• **Description of the task**
The answer must repeat every record exactly, with all pictures omitted.

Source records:
------------------------------------------------

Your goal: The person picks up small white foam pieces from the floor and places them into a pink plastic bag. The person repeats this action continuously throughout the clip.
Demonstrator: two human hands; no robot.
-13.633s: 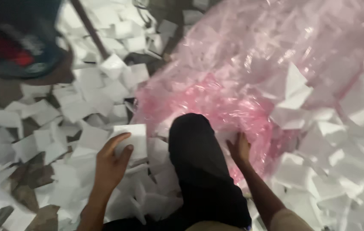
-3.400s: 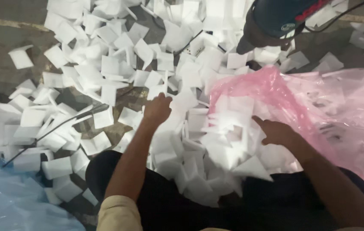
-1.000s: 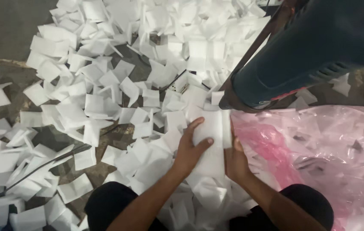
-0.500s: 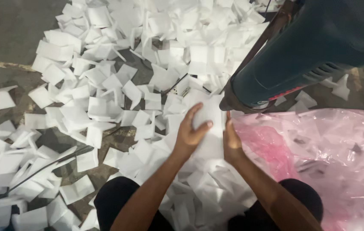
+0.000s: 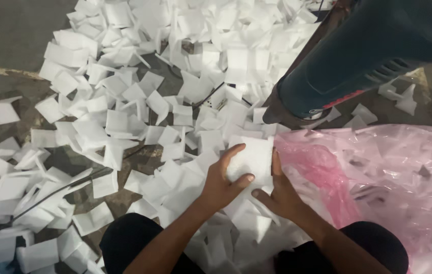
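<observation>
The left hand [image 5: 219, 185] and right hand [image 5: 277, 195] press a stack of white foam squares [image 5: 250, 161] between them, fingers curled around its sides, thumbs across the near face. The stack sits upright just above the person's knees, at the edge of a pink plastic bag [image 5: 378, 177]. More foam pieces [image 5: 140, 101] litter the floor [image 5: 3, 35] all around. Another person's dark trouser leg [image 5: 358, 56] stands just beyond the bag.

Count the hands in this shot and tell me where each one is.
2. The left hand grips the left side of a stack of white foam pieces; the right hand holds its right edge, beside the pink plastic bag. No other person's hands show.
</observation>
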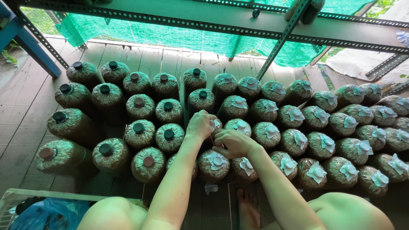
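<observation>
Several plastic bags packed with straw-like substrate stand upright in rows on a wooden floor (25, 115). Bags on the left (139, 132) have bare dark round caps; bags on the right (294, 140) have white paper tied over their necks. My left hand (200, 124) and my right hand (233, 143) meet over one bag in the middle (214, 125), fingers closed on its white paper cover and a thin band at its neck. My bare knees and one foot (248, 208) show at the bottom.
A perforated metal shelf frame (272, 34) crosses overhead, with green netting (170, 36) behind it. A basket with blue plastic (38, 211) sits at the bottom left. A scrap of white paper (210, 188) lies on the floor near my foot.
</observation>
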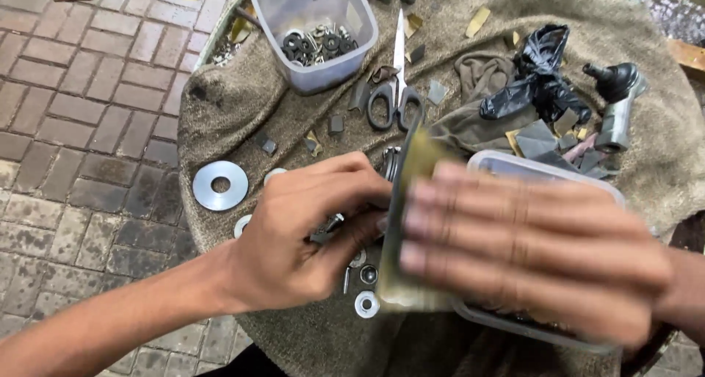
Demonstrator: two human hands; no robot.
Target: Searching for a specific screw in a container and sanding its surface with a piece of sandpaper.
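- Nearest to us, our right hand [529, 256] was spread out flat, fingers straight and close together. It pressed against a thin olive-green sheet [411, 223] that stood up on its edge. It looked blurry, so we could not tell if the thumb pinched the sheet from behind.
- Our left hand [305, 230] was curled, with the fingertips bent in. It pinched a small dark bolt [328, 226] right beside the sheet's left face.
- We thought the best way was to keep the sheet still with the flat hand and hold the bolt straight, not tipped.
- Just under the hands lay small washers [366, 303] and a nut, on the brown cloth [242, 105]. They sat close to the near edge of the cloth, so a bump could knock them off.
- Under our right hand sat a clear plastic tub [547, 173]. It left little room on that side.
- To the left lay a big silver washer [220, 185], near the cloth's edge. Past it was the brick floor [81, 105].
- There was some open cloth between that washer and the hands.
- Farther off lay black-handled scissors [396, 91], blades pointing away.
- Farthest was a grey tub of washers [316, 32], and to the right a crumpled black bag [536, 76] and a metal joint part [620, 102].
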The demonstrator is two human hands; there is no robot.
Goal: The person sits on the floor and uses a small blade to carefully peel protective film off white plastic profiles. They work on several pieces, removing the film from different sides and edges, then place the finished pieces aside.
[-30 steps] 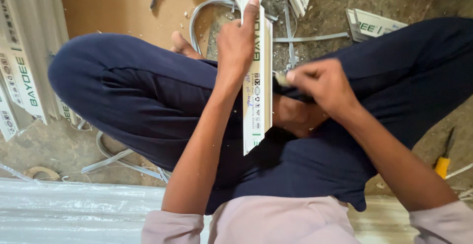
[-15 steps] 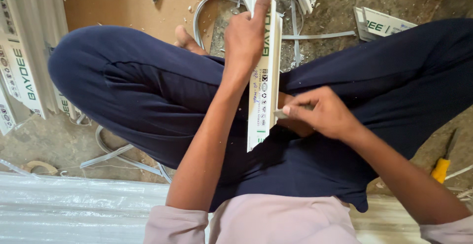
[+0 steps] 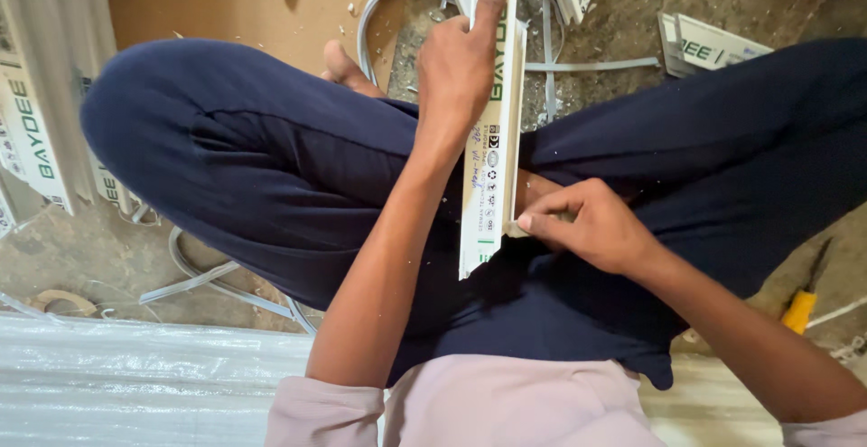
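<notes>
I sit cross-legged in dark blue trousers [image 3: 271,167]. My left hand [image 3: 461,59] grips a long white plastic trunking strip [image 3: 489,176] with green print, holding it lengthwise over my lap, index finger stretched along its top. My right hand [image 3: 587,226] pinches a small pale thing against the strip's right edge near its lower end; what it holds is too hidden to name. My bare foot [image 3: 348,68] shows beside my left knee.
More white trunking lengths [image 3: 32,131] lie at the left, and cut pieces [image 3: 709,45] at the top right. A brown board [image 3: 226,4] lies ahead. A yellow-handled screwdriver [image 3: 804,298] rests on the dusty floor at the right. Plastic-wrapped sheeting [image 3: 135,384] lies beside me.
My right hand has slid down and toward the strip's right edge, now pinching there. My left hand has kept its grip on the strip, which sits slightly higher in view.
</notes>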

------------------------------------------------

• **Answer to this problem**
Your goal: The person picks up small white foam pieces from the floor and places them into a pink plastic bag. The person repeats this action continuously throughout the clip.
Demonstrator: two human hands; no robot.
-13.633s: 
-3.400s: 
-1.000s: 
-0.500s: 
+0.000s: 
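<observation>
The left hand [image 5: 219, 185] and right hand [image 5: 277, 195] press a stack of white foam squares [image 5: 250, 161] between them, fingers curled around its sides, thumbs across the near face. The stack sits upright just above the person's knees, at the edge of a pink plastic bag [image 5: 378, 177]. More foam pieces [image 5: 140, 101] litter the floor [image 5: 3, 35] all around. Another person's dark trouser leg [image 5: 358, 56] stands just beyond the bag.

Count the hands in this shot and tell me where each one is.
2. The left hand grips the left side of a stack of white foam pieces; the right hand holds its right edge, beside the pink plastic bag. No other person's hands show.
</observation>
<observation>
Several plastic bags packed with straw-like substrate stand upright in rows on a wooden floor (25, 115). Bags on the left (139, 132) have bare dark round caps; bags on the right (294, 140) have white paper tied over their necks. My left hand (200, 124) and my right hand (233, 143) meet over one bag in the middle (214, 125), fingers closed on its white paper cover and a thin band at its neck. My bare knees and one foot (248, 208) show at the bottom.
A perforated metal shelf frame (272, 34) crosses overhead, with green netting (170, 36) behind it. A basket with blue plastic (38, 211) sits at the bottom left. A scrap of white paper (210, 188) lies on the floor near my foot.
</observation>
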Demonstrator: two human hands; no robot.
Target: Searching for a specific screw in a container and sanding its surface with a piece of sandpaper.
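- Nearest to us, our right hand [529, 256] was spread out flat, fingers straight and close together. It pressed against a thin olive-green sheet [411, 223] that stood up on its edge. It looked blurry, so we could not tell if the thumb pinched the sheet from behind.
- Our left hand [305, 230] was curled, with the fingertips bent in. It pinched a small dark bolt [328, 226] right beside the sheet's left face.
- We thought the best way was to keep the sheet still with the flat hand and hold the bolt straight, not tipped.
- Just under the hands lay small washers [366, 303] and a nut, on the brown cloth [242, 105]. They sat close to the near edge of the cloth, so a bump could knock them off.
- Under our right hand sat a clear plastic tub [547, 173]. It left little room on that side.
- To the left lay a big silver washer [220, 185], near the cloth's edge. Past it was the brick floor [81, 105].
- There was some open cloth between that washer and the hands.
- Farther off lay black-handled scissors [396, 91], blades pointing away.
- Farthest was a grey tub of washers [316, 32], and to the right a crumpled black bag [536, 76] and a metal joint part [620, 102].
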The demonstrator is two human hands; there is no robot.
Goal: The person sits on the floor and uses a small blade to carefully peel protective film off white plastic profiles. They work on several pieces, removing the film from different sides and edges, then place the finished pieces aside.
[-30 steps] 
[-15 steps] 
[+0 steps] 
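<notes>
I sit cross-legged in dark blue trousers [image 3: 271,167]. My left hand [image 3: 461,59] grips a long white plastic trunking strip [image 3: 489,176] with green print, holding it lengthwise over my lap, index finger stretched along its top. My right hand [image 3: 587,226] pinches a small pale thing against the strip's right edge near its lower end; what it holds is too hidden to name. My bare foot [image 3: 348,68] shows beside my left knee.
More white trunking lengths [image 3: 32,131] lie at the left, and cut pieces [image 3: 709,45] at the top right. A brown board [image 3: 226,4] lies ahead. A yellow-handled screwdriver [image 3: 804,298] rests on the dusty floor at the right. Plastic-wrapped sheeting [image 3: 135,384] lies beside me.
My right hand has slid down and toward the strip's right edge, now pinching there. My left hand has kept its grip on the strip, which sits slightly higher in view.
</notes>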

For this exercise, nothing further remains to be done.